Could you give the data that follows again exactly, without its pictures?

***

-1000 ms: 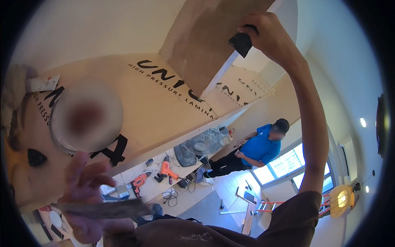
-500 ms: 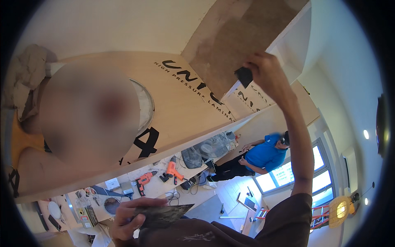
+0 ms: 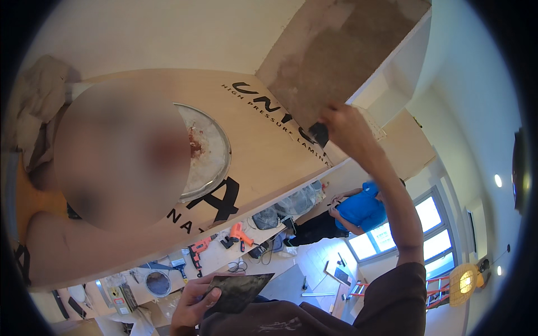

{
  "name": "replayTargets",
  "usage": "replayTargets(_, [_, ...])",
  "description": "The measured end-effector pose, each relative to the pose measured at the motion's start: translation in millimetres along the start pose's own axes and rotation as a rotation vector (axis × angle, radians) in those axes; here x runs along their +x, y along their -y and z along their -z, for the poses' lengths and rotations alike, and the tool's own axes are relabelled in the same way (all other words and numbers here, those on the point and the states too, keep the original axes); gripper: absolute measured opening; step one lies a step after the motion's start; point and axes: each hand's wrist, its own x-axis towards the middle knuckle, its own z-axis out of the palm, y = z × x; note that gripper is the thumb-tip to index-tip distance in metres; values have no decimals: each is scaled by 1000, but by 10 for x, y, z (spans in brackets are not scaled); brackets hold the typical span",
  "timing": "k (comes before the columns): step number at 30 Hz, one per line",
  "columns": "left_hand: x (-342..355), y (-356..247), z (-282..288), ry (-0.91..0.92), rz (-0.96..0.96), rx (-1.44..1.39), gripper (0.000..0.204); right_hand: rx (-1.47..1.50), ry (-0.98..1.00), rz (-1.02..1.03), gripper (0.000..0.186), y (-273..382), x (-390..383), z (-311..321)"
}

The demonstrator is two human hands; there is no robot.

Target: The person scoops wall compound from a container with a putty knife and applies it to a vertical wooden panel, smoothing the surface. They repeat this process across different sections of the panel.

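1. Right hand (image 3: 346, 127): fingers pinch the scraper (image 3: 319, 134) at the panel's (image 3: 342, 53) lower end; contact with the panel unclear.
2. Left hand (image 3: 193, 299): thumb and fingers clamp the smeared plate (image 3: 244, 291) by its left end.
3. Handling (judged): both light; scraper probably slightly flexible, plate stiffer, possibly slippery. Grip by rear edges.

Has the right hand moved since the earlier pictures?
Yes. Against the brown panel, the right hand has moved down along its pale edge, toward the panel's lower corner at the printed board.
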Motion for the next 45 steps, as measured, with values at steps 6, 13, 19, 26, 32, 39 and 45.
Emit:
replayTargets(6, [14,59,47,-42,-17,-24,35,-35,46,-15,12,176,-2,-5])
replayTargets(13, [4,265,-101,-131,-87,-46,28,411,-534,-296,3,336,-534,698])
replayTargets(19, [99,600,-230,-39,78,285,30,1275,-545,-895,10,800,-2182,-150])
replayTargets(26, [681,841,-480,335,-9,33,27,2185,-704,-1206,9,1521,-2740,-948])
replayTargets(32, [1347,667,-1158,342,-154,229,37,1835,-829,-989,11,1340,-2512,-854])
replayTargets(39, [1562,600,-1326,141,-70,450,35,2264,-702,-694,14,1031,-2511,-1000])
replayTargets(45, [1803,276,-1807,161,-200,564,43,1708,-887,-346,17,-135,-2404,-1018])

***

▸ **RESULT FOR THIS EXERCISE**:
-1000 ms: 
-500 ms: 
+0 ms: 

{
  "name": "replayTargets",
  "usage": "replayTargets(_, [_, ...])",
  "description": "The measured end-effector pose, each relative to the pose measured at the motion's start: translation in millimetres along the start pose's own axes and rotation as a rotation vector (axis × angle, radians) in those axes; here x runs along their +x, y along their -y and z along their -z, for the poses' lengths and rotations alike, and the tool's own axes are relabelled in the same way (all other words and numbers here, those on the point and the states too, keep the original axes); gripper: absolute measured opening; step one lies a step after the motion's start; point and axes: each hand's wrist, its own x-axis towards the middle knuckle, its own z-axis out of the palm, y = z × x; note that gripper is the thumb-tip to index-tip distance in metres; values have no decimals: each is scaled by 1000, but by 10 for x, y, z (spans in brackets are not scaled); brackets hold the typical span",
  "timing": "k (comes before the columns): step number at 30 Hz, one per line",
  "columns": "left_hand: x (-342..355), y (-356..247), z (-282..288), ry (-0.91..0.92), rz (-0.96..0.96), rx (-1.44..1.39), gripper (0.000..0.204); right_hand: rx (-1.47..1.50), ry (-0.98..1.00), rz (-1.02..1.03), gripper (0.000..0.186), y (-273..382), x (-390..383), z (-311..321)"
}

The demonstrator is two human hands; there is no robot.

Target: The person scoops wall compound from a container with a putty knife and applies it to a vertical wooden panel, smoothing the surface. They repeat this process across different sections of the panel.

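1. Right hand (image 3: 346, 127): fingers pinch the scraper (image 3: 319, 134) at the panel's (image 3: 342, 53) lower end; contact with the panel unclear.
2. Left hand (image 3: 193, 299): thumb and fingers clamp the smeared plate (image 3: 244, 291) by its left end.
3. Handling (judged): both light; scraper probably slightly flexible, plate stiffer, possibly slippery. Grip by rear edges.

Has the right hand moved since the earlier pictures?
Yes. Against the brown panel, the right hand has moved down along its pale edge, toward the panel's lower corner at the printed board.
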Motion for the next 45 steps, as measured, with values at steps 6, 13, 19, 26, 32, 39 and 45.
Emit:
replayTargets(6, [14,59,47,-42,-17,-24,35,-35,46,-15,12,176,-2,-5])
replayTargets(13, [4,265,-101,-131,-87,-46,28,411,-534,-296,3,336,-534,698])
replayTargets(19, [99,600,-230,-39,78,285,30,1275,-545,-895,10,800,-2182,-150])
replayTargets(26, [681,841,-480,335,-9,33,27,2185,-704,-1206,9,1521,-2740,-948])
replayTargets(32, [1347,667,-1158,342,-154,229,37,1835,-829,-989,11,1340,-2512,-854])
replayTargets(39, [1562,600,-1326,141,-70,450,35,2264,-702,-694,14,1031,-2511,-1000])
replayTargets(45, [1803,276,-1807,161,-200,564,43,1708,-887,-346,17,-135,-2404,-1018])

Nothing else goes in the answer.